What is hypnobirthing? What are the benefits?
I have worked with many pregnant people and their birth partners as a hypnobirthing practitioner, friend, and birth partner for many years. Unless it was a traumatic experience, anyone who has watched someone give birth will probably agree that it is the most incredible thing you will ever see. It never dampens, birth always leaves me with my jaw dropped in awe. If you ever get the chance to sit alongside someone as they birth their baby, I urge you to do it.
The (typical) hours are spent working together as midwives, birth partners and birthing person connect. Working as a team through an intense and challenging experience. Birth partners feeling powerless to do anything other than cheerlead – which actually is incredibly powerful. Followed by an emergence of life, slowly teasing us as we see a small part of a baby that slips back slowly. Suddenly a glimpse again before the same thing happens. This continues for what feels like forever, but isn’t. Then magically a baby, a new life, appears right there. The mind-boggling feeling that just moments ago the same baby laid squished perfectly inside of the body.
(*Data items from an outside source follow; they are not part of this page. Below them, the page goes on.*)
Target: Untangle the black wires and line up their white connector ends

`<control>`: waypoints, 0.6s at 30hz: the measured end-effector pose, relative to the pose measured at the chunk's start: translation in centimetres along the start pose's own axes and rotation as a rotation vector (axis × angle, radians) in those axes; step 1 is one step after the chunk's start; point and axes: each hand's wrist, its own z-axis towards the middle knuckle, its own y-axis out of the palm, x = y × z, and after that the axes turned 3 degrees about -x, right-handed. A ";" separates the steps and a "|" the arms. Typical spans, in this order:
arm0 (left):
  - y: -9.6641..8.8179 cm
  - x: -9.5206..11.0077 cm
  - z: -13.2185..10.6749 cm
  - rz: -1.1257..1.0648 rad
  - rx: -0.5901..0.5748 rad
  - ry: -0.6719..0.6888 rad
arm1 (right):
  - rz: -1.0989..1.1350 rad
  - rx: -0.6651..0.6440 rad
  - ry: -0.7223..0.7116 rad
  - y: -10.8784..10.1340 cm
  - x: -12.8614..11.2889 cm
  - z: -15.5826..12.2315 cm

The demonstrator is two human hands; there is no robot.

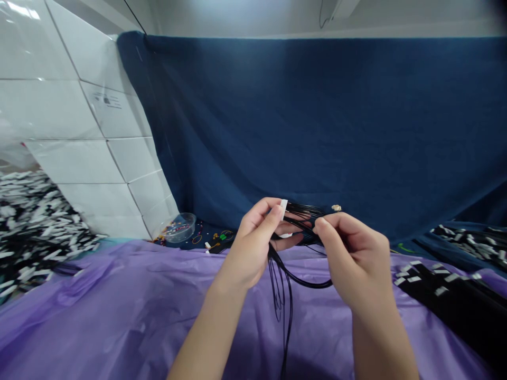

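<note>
Over the purple sheet (158, 306), left fingers (273, 220) pinch the white tab (284, 206) and right fingers (325, 235) pinch the black cords (303, 209), probably light, limp and best held by that tab.

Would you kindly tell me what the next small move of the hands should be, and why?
Probably, draw the right hand gently along the black cords, away from the left hand, to straighten them: the left hand pinches the white tab where the cords gather, while other lengths loop and hang loose below.
</note>
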 end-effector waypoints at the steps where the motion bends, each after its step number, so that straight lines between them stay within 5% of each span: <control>1: 0.0 0.0 0.0 0.002 -0.002 0.003 | 0.016 -0.009 0.017 0.0 0.0 0.0; 10: -0.1 0.1 -0.1 0.050 -0.060 0.007 | 0.079 -0.060 0.088 -0.5 0.1 0.2; 18: -0.1 0.0 0.0 0.041 -0.040 0.029 | -0.072 -0.008 -0.138 0.2 1.1 0.4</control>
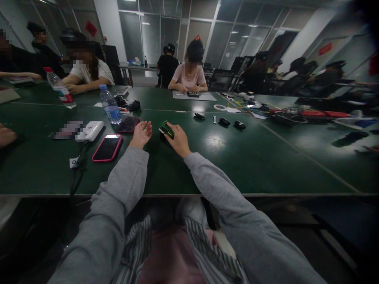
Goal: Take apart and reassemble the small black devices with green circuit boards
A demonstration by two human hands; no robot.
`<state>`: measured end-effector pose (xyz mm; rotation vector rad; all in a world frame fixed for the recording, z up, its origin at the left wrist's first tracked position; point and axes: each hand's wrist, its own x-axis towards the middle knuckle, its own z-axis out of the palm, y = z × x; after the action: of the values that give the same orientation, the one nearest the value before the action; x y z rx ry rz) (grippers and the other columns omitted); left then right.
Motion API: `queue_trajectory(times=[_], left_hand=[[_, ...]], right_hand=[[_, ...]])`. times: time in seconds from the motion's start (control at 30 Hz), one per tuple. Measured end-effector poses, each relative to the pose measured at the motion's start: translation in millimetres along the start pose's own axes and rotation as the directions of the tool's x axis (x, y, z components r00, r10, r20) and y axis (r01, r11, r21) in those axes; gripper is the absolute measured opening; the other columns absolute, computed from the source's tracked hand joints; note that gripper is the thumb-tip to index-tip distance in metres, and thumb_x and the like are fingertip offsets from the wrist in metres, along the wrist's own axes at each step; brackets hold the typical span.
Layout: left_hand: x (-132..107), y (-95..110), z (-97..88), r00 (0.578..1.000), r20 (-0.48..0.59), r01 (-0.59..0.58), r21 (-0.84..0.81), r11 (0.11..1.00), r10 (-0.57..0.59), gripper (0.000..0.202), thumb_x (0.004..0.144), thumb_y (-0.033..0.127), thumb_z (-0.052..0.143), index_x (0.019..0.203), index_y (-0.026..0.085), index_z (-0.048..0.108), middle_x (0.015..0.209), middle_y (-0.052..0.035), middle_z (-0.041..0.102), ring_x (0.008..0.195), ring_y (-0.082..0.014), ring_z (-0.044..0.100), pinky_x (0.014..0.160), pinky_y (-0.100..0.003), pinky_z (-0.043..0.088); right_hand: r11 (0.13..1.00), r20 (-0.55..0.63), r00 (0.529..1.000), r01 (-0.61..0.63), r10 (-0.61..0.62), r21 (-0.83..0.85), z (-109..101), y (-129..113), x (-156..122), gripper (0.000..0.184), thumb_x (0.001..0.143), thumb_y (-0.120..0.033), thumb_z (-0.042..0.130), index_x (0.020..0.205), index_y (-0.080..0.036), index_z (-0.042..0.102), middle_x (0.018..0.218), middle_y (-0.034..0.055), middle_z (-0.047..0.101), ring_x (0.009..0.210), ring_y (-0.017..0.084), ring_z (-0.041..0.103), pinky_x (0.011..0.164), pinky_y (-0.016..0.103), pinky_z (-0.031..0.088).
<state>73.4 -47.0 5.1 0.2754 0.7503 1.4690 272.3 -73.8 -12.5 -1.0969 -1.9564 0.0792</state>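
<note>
My right hand (179, 141) grips a small green and black object (166, 129) with a yellow mark, possibly a toy car, just above or on the green tabletop. Its lower side is dark and hard to make out. To its left, my left hand (142, 135) is turned palm inward with the fingers loosely curled and apart, holding nothing. Right beside that hand lies a dark phone (129, 124) in a pink case. Farther right on the table are a small silver wrench (214, 119) and small black objects (224, 122), whose kind I cannot tell.
At left lie a pink-edged phone (107, 148) and a white power bank (89, 131) with a cable. Two water bottles (111, 106) stand behind them. A person (188, 75) sits across the table. Tangled cables and tools (308, 115) lie at right.
</note>
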Motion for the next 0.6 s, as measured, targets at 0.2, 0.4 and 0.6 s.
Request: queue_trajectory(times=[0.2, 0.4, 0.6], left_hand=[[-2, -2, 2.6, 0.999, 0.044, -0.002, 0.014, 1.0, 0.002, 0.021, 0.089, 0.026, 0.057, 0.109, 0.022, 0.059, 0.085, -0.0024, 0.071, 0.07, -0.0131, 0.067, 0.06, -0.023, 0.048], [4, -3, -5.4, 1.0, 0.023, -0.001, 0.047, 0.999, 0.0, 0.02, 0.087, 0.025, 0.058, 0.107, 0.022, 0.06, 0.085, -0.0026, 0.07, 0.071, -0.0128, 0.065, 0.062, -0.024, 0.047], [10, -5, -10.7, 1.0, -0.011, 0.002, 0.086, 0.996, -0.001, 0.018, 0.087, 0.024, 0.058, 0.104, 0.022, 0.062, 0.087, -0.0032, 0.07, 0.071, -0.0128, 0.065, 0.061, -0.023, 0.046]], right_hand=[[0.99, 0.073, 0.997, 0.023, -0.013, -0.138, -26, 38, -12, 0.051, 0.094, -0.032, 0.057, 0.145, -0.025, 0.05, 0.118, 0.0104, 0.058, 0.113, 0.025, 0.055, 0.099, 0.043, 0.049], [0.912, -0.064, 0.979, -0.201, 0.191, -0.356, -122, 141, -35, 0.055, 0.091, -0.03, 0.063, 0.144, -0.018, 0.052, 0.125, 0.0168, 0.055, 0.115, 0.026, 0.052, 0.1, 0.04, 0.041], [0.588, -0.502, 0.772, -0.628, 0.39, -0.509, -256, 275, -89, 0.062, 0.083, -0.031, 0.073, 0.138, -0.007, 0.057, 0.121, 0.0323, 0.053, 0.114, 0.032, 0.052, 0.087, 0.049, 0.039]])
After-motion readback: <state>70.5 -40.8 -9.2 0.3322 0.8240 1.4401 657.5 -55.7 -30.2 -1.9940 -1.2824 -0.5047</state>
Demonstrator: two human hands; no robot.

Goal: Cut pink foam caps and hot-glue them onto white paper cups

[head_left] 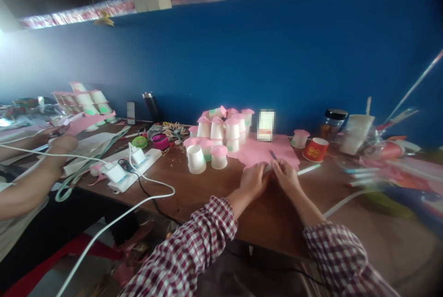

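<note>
My left hand [252, 179] and my right hand [285, 173] meet on the brown table [214, 190], fingers curled together around a small pale thing that I cannot make out. They rest at the near edge of a pink paper sheet [268, 149]. A thin dark tool [272, 154] lies on the sheet just beyond my fingers. A white stick [308, 169] lies right of my right hand. White paper cups with pink tops [221, 130] stand piled to the left of the sheet.
A red cup [315, 149], a jar [332, 122] and blurred clutter sit at the right. A white power strip [133, 167] with cables lies at the left. Another person's arm [34, 172] works at the far left, near more stacked cups [85, 100].
</note>
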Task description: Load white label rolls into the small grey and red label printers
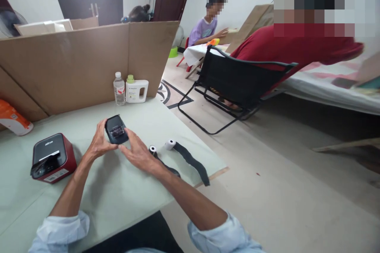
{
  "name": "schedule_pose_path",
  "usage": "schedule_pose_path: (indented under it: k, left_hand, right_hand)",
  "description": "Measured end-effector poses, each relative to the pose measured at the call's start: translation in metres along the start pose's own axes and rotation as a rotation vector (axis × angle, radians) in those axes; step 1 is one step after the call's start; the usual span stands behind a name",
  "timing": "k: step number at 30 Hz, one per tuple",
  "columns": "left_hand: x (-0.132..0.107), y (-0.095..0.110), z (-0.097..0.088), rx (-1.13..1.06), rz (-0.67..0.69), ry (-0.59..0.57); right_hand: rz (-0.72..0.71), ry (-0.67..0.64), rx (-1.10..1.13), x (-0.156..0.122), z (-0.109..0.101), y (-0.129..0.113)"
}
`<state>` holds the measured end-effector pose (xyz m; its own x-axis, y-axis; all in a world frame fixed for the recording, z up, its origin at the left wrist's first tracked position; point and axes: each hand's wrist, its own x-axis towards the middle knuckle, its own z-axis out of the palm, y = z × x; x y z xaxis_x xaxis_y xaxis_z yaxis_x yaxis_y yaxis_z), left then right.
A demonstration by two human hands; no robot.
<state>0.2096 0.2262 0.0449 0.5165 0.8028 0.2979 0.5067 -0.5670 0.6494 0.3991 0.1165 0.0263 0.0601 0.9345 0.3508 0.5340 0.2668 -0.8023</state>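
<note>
Both hands hold a small black device [116,129] above the table; it has rounded corners and a dark glossy panel, and looks like a portable receipt printer. My left hand [99,139] grips its left side, thumb along the near edge. My right hand [137,151] closes on its right side and near corner. Right of my hands stand two small paper rolls, a nearer roll [152,149] and a farther roll [170,144], each with a dark strip unrolled towards the table's edge. My right forearm partly hides the nearer strip.
A red and black label printer [53,158] sits at left, near an orange and white bottle [14,118]. A water bottle [119,90] and a white jug [136,91] stand by the cardboard partition [83,63]. Beyond the table's right edge are a black folding chair [237,78] and two people.
</note>
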Motion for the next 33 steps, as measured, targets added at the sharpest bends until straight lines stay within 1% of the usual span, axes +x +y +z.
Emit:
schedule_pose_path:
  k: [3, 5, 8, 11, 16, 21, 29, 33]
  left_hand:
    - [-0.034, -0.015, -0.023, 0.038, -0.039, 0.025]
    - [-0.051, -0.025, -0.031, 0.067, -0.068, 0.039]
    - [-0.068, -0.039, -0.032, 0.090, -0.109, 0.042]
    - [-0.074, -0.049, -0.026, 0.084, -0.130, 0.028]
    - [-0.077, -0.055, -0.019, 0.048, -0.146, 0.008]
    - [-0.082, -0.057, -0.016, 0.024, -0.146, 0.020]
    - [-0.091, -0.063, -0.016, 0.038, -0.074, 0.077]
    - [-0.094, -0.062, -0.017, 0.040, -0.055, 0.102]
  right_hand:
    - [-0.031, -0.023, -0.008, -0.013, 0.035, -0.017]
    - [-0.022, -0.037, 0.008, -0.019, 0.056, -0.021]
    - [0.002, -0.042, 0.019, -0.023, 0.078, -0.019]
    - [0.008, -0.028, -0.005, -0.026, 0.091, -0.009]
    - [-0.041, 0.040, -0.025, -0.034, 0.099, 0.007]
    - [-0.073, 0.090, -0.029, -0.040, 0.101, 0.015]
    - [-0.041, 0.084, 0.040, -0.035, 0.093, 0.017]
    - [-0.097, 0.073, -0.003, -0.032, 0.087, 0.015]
My name is Juliet, I qualified as a hypnotherapist in 2008 and wrote the fertility2birth hypnobirthing programme with my colleague in 2010. To complement my hypnobirthing work I support pregnant people as a birth doula. A doula has the experience and qualifications to support others through a significant health related experience, as a companion rather than a healthcare professional. You will find doulas that support others through abortion and miscarriage or stillbirth and death.
My goals and roles as doula are to help my clients feel safe and comfortable, complementing the role of the healthcare professionals who provide medical care. Unlike a doctor, midwife, or nurse, a doula cannot administer medication, medical treatment or give medical advice.
In 2010 we were one of the only hypnobirthing schools in the country. I could probably name you five others. Hypnobirthing was something that we believe all pregnant people, alongside their birth partners, would benefit from but appeared to only attract those that were seeking something that others might consider a bit wacky. A simple home birth is sometimes considered different and, in some countries, illegal.
Nowadays hypnobirthing is mainstream and popular, regardless of birth preferences. Many hospitals offer hypnobirthing classes as part of their antenatal package. Most people acknowledge hypnobirthing and almost everyone has heard of it, certainly since the Duchess of Cambridge commends hypnobirthing and shares her experiences of hypnobirthing with all three of her children.
What is hypnobirthing?
In essence, hypnobirthing is a birth education programme that pregnant people use to understand and feel in control of their pregnancy and birth experience.
Hypnobirthing covers the physiology of birth and any conflicts with the regulations of the care provider and includes hypnosis techniques that help the birthing person and birth partners remain in control and informed. This helps to ensure that the entire experience is consent based.
Human beings are born to procreate – we now have many other things in life that are meaningful if we choose a life without children. However, from an evolutionary point of view, the purpose of life is to make babies, so genes survive through the generations.
For young people there is little education that covers the intricacies of what happens and how a pregnant body births the baby. It is important to understand what happens in the body during the hours leading up to birth, with descriptions of the hormones and their purpose. Exactly how the muscles of the uterus work to push the baby down and out.
The process of birth is something that the human body can do with instinctual and primal reactions. It requires no conscious effort. Someone in a coma can give birth! Yet we hear of many women being asked to start or stop pushing. Why? A hypnobirthing course answers questions like this.
Due to technology in our developed world causing disrupted interoception, few of us follow our natural instincts and intuition. Medical advancements make it possible for us to avoid suffering like no other generation could. However, medicine just masks the symptoms without addressing the underlying causes. Most medicines take away the feelings, leaving us less aware of the natural workings of our human body. We have less ability to feel, understand and explore what is happening within our bodies. We start to fear anything that contrasts our expectations – this is very relevant for birth which is something no one experiences that regularly!
Hypnobirthing increases awareness of the physiological process of birth so new physical feelings become expected, rather than frightening. The fear reduces, and the body has the resources to function efficiently. Hypnosis techniques heighten a person’s capacity to focus. Just as a sports person gets into what we often call ‘a zone’ before a big event, hypnosis techniques learned through hypnobirthing and practised regularly before birth, enable someone to get into their zone, fully connecting their mind and body.
The National Institute for Health and Care Excellence write clinical guidelines for the UK, we call these NICE guidelines. They are “recommendations on how healthcare and other professionals should care for people with specific conditions. The recommendations are based on the best available evidence”. (NICE)
The NHS adheres to the NICE guidelines. Unfortunately, the guidelines cannot be personal. As a result, care is less personalised than we would choose. Some people hire an independent midwife to personalise their care, however this is a big financial commitment so not possible for everyone. When you choose hypnobirthing, you take authority of your body and your experience. The tools and knowledge received in a hypnobirthing course enable you to command informed consent and ensure you receive personalised rather than generalised care.